TASK REQUIREMENTS: Produce an exact transcription of the data, with the images left out.

DATA SEGMENT:
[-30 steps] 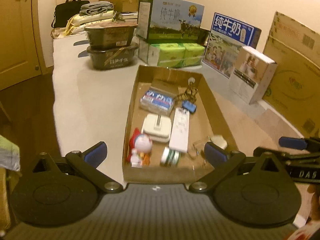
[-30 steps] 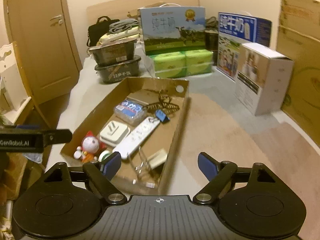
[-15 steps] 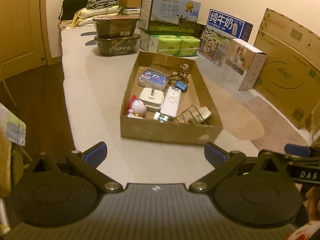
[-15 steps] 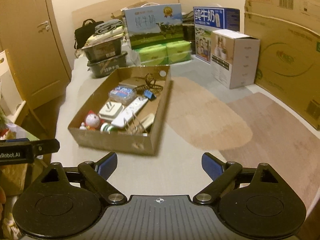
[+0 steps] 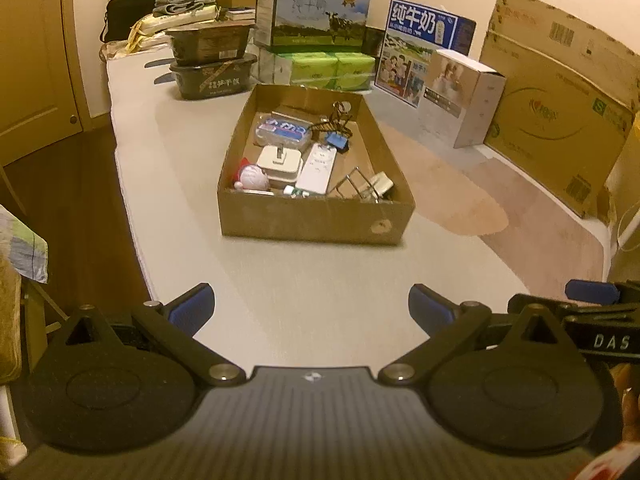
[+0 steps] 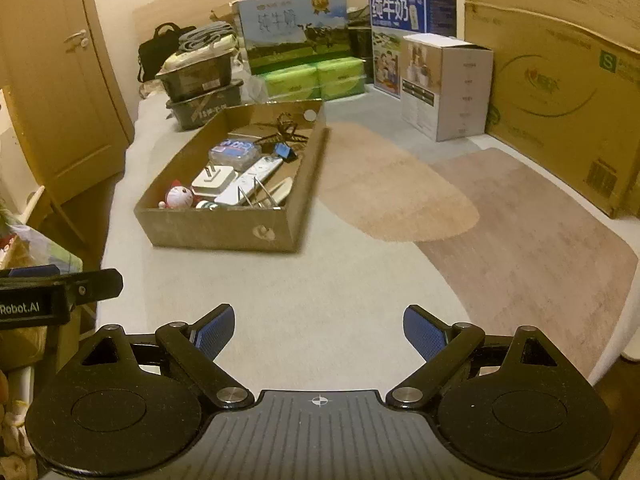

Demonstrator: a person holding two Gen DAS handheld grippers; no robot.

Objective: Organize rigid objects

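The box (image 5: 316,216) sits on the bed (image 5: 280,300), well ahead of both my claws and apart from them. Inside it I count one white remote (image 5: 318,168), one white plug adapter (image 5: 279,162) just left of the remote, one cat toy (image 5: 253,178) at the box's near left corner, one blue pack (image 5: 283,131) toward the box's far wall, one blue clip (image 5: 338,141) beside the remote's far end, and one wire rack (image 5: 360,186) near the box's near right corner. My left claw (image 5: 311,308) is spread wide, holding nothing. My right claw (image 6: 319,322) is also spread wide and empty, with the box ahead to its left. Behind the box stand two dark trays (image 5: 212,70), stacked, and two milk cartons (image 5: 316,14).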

WRITTEN REPLY:
[-30 steps] 
[-30 steps] 
[-15 steps] 
[-15 steps] 
[+0 steps] 
[+0 steps] 

Demonstrator: a person holding two Gen DAS handheld grippers; no robot.

Objective: Organize rigid objects

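The box (image 5: 316,216) sits on the bed (image 5: 280,300), well ahead of both my claws and apart from them. Inside it I count one white remote (image 5: 318,168), one white plug adapter (image 5: 279,162) just left of the remote, one cat toy (image 5: 253,178) at the box's near left corner, one blue pack (image 5: 283,131) toward the box's far wall, one blue clip (image 5: 338,141) beside the remote's far end, and one wire rack (image 5: 360,186) near the box's near right corner. My left claw (image 5: 311,308) is spread wide, holding nothing. My right claw (image 6: 319,322) is also spread wide and empty, with the box ahead to its left. Behind the box stand two dark trays (image 5: 212,70), stacked, and two milk cartons (image 5: 316,14).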

No more output remains.